Scala parallel collections

Question

I am very naively trying to use Scala .par, and the result turns out to be slower than the non-parallel version, by quite a bit. What is the explanation for that?

Note: the question is not to make this faster, but to understand why this naive use of .par doesn't yield an immediate speed-up.

Note 2: timing method: I ran both methods with N = 10000. The first one returned in about 20s. The second one I killed after 3 minutes. Not even close. If I let it run longer I get into a Java heap space exception.

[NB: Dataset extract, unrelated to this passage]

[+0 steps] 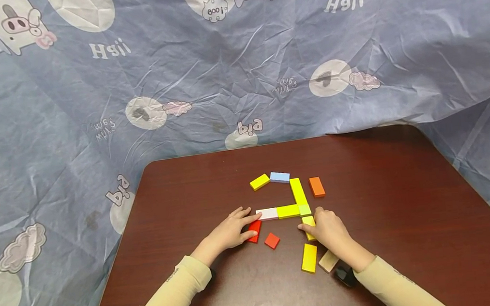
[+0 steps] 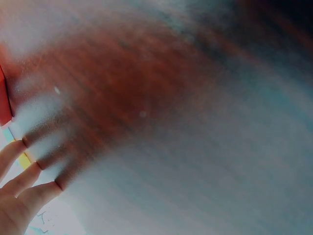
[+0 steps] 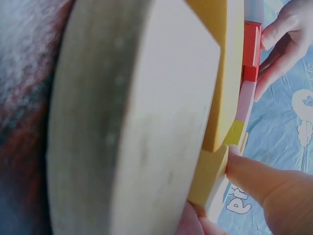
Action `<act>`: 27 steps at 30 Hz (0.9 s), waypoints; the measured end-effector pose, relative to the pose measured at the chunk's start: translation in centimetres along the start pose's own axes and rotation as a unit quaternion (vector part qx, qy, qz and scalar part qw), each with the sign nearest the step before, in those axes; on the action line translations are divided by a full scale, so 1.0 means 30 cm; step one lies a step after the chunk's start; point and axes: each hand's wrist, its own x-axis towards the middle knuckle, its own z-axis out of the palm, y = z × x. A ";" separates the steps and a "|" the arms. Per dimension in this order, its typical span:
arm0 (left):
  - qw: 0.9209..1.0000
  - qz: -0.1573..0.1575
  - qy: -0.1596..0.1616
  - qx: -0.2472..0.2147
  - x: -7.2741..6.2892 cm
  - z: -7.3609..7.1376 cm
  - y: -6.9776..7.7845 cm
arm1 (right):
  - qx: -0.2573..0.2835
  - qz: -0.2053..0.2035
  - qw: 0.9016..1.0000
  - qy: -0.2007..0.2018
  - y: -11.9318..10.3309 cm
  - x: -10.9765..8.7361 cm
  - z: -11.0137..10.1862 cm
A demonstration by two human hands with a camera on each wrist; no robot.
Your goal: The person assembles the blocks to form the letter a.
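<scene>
My right hand (image 1: 331, 230) pinches a pale yellow block (image 1: 309, 229) between thumb and fingers; the right wrist view shows the thumb (image 3: 254, 176) on one side of it. That block lies just below a small pale green block (image 1: 304, 210), where a row and a column of blocks meet. The row holds a yellow block (image 1: 288, 211) and a whitish-pink block (image 1: 267, 214). My left hand (image 1: 231, 229) has its fingers spread, the index fingertip at the whitish-pink block's left end and the thumb at a red block (image 1: 254, 231). A long yellow piece (image 1: 298, 192) runs up from the corner.
Loose on the brown table (image 1: 178, 188) lie a small red block (image 1: 272, 240), an orange block (image 1: 316, 187), a blue block (image 1: 279, 177) and a yellow block (image 1: 259, 182). Near my right wrist are another yellow block (image 1: 309, 258) and a plain wooden block (image 1: 328, 261). A patterned cloth (image 1: 202, 69) hangs behind.
</scene>
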 end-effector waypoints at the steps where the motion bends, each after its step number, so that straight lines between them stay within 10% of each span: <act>1: 1.000 0.000 0.000 -0.002 -0.001 -0.002 0.001 | 0.002 -0.001 1.000 0.000 0.000 0.001 -0.001; 27: 1.000 0.002 -0.001 -0.005 -0.002 -0.001 -0.002 | 0.001 -0.019 1.000 0.010 -0.008 0.012 -0.006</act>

def pi_random(N: Long): Double = {
  val count = (0L until N * N)
    .map { _ =>
      val (x, y) = (rng.nextDouble(), rng.nextDouble())
      if (x*x + y*y <= 1) 1 else 0
    }
    .sum
  4 * count.toDouble / (N * N)
}

def pi_random_parallel(N: Long): Double = {
  val count = (0L until N * N)
    .par
    .map { _ =>
      val (x, y) = (rng.nextDouble(), rng.nextDouble())
      if (x*x + y*y <= 1) 1 else 0
    }
    .sum
  4 * count.toDouble / (N * N)
}

Side-note: change the name of the variable to n. Initial capitals are understood to be class or type names in Scala. — Bob Dalgleish, Commented Apr 12, 2018 at 18:41

Joe K · Accepted Answer · 2018-04-12 16:56:57Z

Hard to know for sure without doing some actual profiling, but I have two theories:

First, you may be losing some benefits of the Range class, specifically near-zero memory usage. When you do (0L until N * N), you create a Range object, which is lazy. It does not actually create any object holding every single number in the range. Neither does map, I think. And sum calculates and adds numbers one at a time, so also allocates barely any memory.

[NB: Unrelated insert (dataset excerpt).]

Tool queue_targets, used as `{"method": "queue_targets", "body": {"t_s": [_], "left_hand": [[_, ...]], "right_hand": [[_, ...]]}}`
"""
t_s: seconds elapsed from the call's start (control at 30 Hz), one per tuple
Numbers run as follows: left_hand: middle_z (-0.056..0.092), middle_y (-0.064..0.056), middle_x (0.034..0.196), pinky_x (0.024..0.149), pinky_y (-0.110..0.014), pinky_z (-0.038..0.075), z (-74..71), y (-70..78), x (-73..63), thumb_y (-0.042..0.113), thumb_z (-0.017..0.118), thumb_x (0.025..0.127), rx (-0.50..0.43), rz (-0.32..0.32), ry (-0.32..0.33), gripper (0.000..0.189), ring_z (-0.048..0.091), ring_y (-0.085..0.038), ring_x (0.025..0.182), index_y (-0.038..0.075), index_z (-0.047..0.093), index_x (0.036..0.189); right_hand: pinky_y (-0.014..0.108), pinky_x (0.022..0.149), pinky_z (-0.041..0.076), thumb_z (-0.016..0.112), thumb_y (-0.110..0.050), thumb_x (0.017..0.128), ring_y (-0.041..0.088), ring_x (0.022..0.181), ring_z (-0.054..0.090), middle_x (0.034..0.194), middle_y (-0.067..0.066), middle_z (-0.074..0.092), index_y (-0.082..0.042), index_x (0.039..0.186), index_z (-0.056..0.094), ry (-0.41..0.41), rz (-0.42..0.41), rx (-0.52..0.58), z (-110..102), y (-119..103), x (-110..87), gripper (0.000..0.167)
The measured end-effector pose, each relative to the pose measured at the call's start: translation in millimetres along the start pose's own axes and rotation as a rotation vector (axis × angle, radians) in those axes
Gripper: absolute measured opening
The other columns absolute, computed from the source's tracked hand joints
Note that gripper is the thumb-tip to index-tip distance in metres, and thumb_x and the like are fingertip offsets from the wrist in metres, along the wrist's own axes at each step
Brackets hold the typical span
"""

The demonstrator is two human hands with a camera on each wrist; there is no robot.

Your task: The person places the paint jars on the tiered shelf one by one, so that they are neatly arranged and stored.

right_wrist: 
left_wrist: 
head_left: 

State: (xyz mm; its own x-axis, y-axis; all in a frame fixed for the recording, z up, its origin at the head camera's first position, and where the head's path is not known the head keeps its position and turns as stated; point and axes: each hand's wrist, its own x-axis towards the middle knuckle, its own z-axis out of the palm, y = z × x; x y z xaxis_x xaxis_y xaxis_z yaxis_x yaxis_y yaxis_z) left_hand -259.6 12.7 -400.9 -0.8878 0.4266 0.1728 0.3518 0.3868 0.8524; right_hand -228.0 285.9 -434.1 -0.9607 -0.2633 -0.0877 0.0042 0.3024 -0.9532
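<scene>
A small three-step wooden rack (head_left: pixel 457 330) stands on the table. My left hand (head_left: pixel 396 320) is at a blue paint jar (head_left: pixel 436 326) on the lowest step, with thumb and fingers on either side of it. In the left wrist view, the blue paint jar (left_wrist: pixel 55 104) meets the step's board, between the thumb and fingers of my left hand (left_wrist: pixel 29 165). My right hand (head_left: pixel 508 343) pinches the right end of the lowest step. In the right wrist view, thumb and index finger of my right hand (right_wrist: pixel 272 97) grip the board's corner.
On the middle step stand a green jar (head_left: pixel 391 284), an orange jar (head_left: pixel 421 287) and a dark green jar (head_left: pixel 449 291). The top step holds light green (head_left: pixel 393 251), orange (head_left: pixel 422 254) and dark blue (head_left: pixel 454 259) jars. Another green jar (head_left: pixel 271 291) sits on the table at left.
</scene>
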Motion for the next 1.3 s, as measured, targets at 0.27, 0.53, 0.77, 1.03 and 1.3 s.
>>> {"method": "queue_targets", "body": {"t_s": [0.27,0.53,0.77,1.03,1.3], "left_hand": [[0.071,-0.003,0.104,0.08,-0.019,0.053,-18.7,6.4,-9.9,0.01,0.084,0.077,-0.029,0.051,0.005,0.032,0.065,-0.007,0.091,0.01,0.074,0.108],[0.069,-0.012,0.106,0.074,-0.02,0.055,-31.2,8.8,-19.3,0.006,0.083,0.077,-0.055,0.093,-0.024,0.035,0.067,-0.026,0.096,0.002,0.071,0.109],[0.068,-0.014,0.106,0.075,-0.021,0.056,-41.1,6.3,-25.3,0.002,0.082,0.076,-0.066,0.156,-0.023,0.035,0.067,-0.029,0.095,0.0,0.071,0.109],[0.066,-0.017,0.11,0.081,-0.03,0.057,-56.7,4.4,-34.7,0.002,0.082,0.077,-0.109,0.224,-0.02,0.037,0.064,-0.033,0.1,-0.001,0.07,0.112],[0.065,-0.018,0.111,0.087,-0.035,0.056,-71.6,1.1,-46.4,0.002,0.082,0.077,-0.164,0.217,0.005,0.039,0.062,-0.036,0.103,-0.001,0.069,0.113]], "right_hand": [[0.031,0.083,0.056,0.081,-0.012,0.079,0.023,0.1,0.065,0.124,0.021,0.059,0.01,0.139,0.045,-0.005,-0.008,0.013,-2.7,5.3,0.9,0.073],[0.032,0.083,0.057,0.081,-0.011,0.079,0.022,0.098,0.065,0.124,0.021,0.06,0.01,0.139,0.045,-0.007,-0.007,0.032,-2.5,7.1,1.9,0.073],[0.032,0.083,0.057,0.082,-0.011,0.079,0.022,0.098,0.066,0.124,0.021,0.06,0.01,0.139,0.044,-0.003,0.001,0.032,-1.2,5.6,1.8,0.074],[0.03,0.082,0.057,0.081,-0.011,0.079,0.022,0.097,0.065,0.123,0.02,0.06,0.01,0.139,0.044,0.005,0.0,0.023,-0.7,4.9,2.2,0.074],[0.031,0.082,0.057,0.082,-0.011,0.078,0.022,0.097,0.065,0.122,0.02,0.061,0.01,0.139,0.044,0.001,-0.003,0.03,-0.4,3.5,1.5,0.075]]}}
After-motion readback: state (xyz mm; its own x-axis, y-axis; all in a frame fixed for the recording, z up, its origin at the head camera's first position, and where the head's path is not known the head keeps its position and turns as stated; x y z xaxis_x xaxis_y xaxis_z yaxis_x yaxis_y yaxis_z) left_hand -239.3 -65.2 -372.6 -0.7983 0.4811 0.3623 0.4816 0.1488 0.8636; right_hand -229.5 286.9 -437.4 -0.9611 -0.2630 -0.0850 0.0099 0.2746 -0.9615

I'm not sure the same is all true about ParRange. Seems like it would have to allocate some amount per split, and after map is called, perhaps it might have to store some amount of intermediate results in memory as "neighboring" splits wait for the other to complete. Especially the heap space exception makes me think something like this is the case. So you'll lose a lot of time to GC and such.

Second, probably the calls to rng.nextDouble are by far the most expensive part of that inner function. But I believe both java and scala Random classes are essentially single-threaded. They synchronize and block internally. So you won't gain that much from parallelism anyway, and in fact lose some to overhead.

From the docs: "Instances of java.util.Random are threadsafe. However, the concurrent use of the same java.util.Random instance across threads may encounter contention and consequent poor performance. Consider instead using ThreadLocalRandom in multithreaded designs." — Bob Dalgleish, Commented Apr 12, 2018 at 18:45
@JoeK If by the last paragraph you meant that the Random is the bottleneck and parallelization won't help, this is not the case. Parallelizing it with coarser granularity easily gives speedup of an order of magnitude. In general, experiments that involve sampling of independent random variables parallelize quite nicely. — Andrey Tyukin, Commented Apr 13, 2018 at 3:44

Andrey Tyukin · Accepted Answer · 2018-05-27 23:58:02Z

There is not enough work per task, the task granularity is too fine-grained.

Creating each task requires some overhead:

Some object representing the task must be created
It must be ensured that only one thread executes one task at a time
In the case that some threads become idle, some job-stealing procedure must be invoked.

For N = 10000, you instantiate 100,000,000 tiny tasks. Each of those tasks does almost nothing: it generates two random numbers and performs some basic arithmetic and an if-branch. The overhead of creating a task is not comparable to the work that each task is doing.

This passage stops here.